**INSTRUCTIONS FOR THE TASK:**
Given the material below, return only the lines starting at the line with "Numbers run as" and ending at the line with "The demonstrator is", exactly as they appear.

+ + + +

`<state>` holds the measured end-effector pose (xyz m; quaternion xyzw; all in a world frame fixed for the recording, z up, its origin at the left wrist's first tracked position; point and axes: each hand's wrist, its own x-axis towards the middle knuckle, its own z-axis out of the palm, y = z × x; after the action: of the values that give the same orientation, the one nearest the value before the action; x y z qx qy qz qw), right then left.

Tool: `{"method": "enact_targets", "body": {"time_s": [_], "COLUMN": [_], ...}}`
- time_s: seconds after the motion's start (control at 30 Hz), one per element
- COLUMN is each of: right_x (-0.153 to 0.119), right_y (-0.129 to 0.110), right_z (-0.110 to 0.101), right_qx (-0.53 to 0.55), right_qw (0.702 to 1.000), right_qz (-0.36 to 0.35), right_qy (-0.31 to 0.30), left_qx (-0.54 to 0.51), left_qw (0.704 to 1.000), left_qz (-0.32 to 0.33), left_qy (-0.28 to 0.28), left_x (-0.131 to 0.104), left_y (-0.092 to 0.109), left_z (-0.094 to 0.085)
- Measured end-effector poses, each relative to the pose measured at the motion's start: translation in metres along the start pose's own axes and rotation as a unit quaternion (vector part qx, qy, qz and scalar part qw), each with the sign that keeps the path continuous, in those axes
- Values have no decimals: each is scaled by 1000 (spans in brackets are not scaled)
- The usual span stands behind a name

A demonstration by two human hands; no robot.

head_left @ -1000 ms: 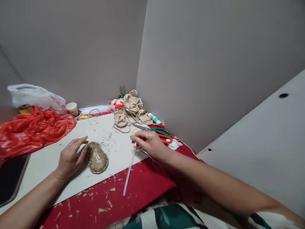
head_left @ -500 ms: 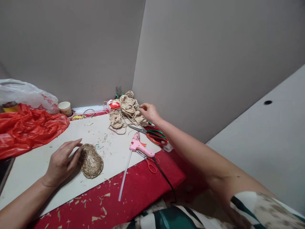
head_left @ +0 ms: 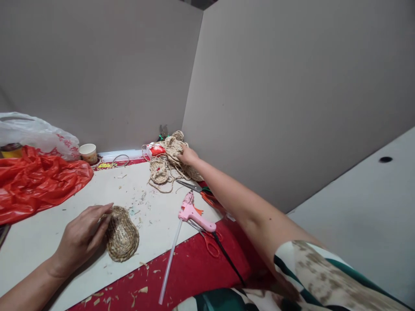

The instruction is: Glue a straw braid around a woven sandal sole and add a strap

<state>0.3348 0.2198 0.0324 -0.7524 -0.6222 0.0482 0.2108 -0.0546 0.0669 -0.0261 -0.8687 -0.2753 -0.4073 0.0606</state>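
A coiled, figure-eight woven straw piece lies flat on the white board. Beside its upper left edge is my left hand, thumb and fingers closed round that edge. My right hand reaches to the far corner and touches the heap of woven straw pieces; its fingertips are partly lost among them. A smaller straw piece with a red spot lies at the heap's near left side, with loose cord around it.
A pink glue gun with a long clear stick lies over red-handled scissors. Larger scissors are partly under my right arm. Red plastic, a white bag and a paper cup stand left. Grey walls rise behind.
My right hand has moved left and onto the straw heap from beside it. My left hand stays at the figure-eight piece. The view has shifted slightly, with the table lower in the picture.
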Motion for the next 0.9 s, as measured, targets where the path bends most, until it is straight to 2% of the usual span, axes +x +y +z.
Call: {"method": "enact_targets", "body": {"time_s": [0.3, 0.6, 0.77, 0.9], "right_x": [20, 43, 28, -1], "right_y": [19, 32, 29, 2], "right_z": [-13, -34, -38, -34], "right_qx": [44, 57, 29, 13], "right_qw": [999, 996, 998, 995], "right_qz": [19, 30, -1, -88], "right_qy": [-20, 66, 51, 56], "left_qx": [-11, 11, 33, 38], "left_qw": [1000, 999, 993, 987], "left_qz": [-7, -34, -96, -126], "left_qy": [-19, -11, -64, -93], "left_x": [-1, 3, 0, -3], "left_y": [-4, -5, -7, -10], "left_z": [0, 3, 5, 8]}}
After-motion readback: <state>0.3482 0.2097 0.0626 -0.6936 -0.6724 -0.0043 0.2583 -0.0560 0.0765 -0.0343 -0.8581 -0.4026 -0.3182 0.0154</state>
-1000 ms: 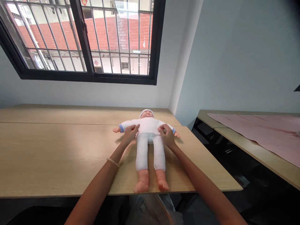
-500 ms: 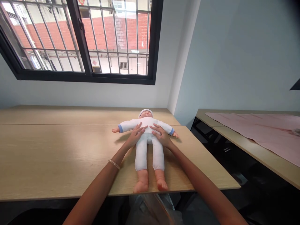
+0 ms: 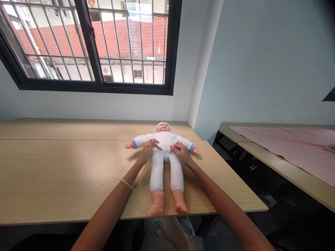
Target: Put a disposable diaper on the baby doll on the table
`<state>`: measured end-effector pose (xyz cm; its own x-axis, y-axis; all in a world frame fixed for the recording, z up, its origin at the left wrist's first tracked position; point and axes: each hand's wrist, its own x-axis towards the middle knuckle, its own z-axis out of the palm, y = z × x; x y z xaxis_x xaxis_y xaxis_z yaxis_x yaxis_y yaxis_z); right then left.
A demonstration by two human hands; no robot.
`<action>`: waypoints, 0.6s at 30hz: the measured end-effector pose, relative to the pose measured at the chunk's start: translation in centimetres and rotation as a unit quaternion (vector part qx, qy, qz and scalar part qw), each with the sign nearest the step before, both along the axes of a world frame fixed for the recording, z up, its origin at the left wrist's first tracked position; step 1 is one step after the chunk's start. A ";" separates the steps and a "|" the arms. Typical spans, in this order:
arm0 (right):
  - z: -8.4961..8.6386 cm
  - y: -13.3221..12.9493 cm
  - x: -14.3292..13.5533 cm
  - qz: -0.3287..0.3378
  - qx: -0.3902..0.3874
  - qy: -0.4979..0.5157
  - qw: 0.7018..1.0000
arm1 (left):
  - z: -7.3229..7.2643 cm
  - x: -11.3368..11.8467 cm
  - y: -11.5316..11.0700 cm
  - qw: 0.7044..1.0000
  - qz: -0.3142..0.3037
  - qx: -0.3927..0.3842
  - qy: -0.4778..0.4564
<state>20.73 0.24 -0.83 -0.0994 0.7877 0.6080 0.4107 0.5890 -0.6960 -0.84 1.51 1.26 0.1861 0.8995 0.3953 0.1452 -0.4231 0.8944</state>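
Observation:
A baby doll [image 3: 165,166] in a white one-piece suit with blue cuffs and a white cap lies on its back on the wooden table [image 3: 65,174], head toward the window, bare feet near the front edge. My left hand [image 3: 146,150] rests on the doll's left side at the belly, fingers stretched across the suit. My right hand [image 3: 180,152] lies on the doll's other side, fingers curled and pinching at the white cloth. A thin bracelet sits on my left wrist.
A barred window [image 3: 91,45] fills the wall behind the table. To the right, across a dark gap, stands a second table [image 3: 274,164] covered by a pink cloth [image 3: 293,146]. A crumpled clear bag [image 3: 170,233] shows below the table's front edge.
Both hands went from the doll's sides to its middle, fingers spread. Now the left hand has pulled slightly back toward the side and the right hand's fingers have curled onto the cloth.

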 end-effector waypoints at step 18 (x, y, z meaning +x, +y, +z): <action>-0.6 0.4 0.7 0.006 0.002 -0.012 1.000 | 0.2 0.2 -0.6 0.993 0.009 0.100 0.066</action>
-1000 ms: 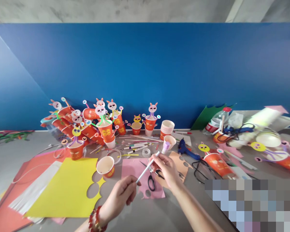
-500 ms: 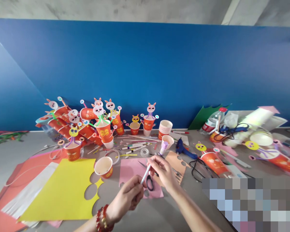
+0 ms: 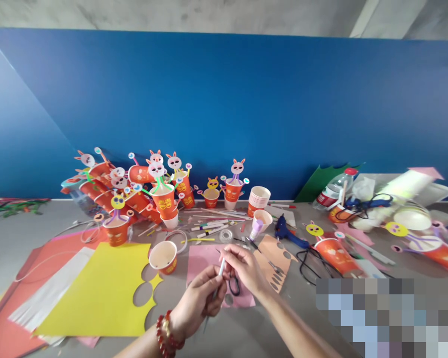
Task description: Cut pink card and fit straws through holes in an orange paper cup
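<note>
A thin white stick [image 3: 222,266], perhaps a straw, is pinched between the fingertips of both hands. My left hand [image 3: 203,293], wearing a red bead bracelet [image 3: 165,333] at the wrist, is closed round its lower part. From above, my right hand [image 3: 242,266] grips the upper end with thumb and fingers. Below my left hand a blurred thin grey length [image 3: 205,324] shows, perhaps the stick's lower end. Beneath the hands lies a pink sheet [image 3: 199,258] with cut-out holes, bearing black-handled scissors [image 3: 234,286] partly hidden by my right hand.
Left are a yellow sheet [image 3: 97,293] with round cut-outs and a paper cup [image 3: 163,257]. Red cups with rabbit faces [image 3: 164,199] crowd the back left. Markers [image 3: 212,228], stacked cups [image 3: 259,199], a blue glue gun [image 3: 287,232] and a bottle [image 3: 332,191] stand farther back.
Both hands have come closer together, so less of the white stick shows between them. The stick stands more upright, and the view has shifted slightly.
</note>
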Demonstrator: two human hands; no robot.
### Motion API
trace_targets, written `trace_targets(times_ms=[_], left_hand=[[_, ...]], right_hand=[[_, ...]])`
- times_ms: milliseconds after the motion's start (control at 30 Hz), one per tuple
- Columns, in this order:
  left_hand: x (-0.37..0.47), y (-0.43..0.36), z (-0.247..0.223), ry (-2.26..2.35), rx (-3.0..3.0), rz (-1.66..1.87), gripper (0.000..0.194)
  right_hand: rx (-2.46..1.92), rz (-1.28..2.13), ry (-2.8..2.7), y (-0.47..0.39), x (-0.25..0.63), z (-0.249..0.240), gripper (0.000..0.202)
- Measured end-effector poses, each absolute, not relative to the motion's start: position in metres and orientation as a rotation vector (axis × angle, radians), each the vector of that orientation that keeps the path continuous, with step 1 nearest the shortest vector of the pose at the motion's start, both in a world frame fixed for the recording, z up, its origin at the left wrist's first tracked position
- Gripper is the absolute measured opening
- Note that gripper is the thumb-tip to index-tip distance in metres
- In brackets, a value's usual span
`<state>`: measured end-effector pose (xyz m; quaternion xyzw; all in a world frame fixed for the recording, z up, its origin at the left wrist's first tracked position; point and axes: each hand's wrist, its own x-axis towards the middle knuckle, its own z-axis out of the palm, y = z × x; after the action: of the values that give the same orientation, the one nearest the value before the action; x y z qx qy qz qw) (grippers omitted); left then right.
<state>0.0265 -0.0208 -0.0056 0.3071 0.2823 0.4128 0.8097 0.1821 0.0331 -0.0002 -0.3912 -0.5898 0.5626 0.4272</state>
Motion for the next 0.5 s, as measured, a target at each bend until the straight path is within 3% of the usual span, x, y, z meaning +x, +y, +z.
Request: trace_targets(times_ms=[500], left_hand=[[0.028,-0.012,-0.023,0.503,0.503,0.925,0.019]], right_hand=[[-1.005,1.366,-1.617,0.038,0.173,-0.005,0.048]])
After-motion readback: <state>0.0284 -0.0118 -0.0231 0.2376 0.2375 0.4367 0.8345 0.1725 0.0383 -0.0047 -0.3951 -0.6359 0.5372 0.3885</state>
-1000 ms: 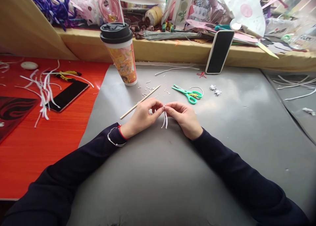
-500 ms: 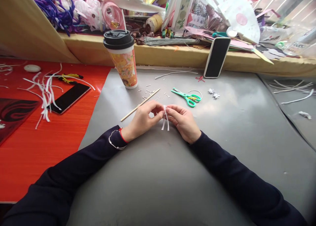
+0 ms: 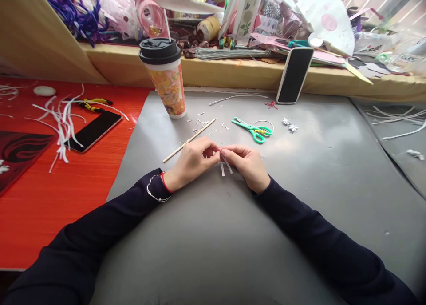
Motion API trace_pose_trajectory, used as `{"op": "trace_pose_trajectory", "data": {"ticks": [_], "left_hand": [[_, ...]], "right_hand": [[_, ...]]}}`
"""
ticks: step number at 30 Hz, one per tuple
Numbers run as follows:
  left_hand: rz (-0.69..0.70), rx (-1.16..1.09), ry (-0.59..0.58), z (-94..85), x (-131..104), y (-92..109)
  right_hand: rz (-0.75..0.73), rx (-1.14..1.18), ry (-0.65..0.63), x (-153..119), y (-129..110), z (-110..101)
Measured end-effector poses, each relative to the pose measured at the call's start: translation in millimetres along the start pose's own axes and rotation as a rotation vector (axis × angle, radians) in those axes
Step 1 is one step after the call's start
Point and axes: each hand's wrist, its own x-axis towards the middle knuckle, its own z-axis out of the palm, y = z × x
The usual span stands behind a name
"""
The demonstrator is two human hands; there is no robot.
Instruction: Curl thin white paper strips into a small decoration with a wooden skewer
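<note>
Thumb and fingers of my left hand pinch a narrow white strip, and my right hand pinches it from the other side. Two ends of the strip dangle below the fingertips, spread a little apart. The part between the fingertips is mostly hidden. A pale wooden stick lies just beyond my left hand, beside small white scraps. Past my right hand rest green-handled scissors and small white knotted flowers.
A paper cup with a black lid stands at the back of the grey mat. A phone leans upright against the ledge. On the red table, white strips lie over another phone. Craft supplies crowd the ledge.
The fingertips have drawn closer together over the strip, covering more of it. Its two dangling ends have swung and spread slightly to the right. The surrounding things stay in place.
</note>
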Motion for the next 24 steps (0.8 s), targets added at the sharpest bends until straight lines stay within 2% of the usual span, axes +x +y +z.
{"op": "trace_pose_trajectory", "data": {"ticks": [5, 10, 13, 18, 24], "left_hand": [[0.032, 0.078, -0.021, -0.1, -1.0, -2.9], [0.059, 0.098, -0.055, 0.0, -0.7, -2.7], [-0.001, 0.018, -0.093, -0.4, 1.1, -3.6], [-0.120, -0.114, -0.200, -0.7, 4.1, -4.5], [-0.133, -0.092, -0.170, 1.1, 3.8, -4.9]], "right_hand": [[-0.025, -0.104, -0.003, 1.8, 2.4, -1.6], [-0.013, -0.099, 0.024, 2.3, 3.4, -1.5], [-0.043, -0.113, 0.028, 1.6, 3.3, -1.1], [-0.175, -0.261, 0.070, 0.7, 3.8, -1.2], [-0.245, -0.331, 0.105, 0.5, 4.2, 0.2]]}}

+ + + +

**RESPONSE TO THIS TASK:**
Numbers run as follows:
  left_hand: rz (-0.69..0.70), rx (-1.16..1.09), ry (-0.59..0.58), z (-94..85), x (-131..104), y (-92..109)
  right_hand: rz (-0.75..0.73), rx (-1.14..1.18), ry (-0.65..0.63), x (-153..119), y (-129..110), z (-110..101)
Measured end-effector poses, each relative to the pose measured at the call's start: translation in millimetres along the start pose's own axes and rotation as a rotation vector (axis × angle, radians) in those axes
Step 1 is one step after the call's start
Point and axes: each hand's wrist, its own x-axis towards the middle knuckle, its own z-axis out of the palm, y = z × x
The usual span stands behind a name
"""
The demonstrator is two human hands; there is no robot.

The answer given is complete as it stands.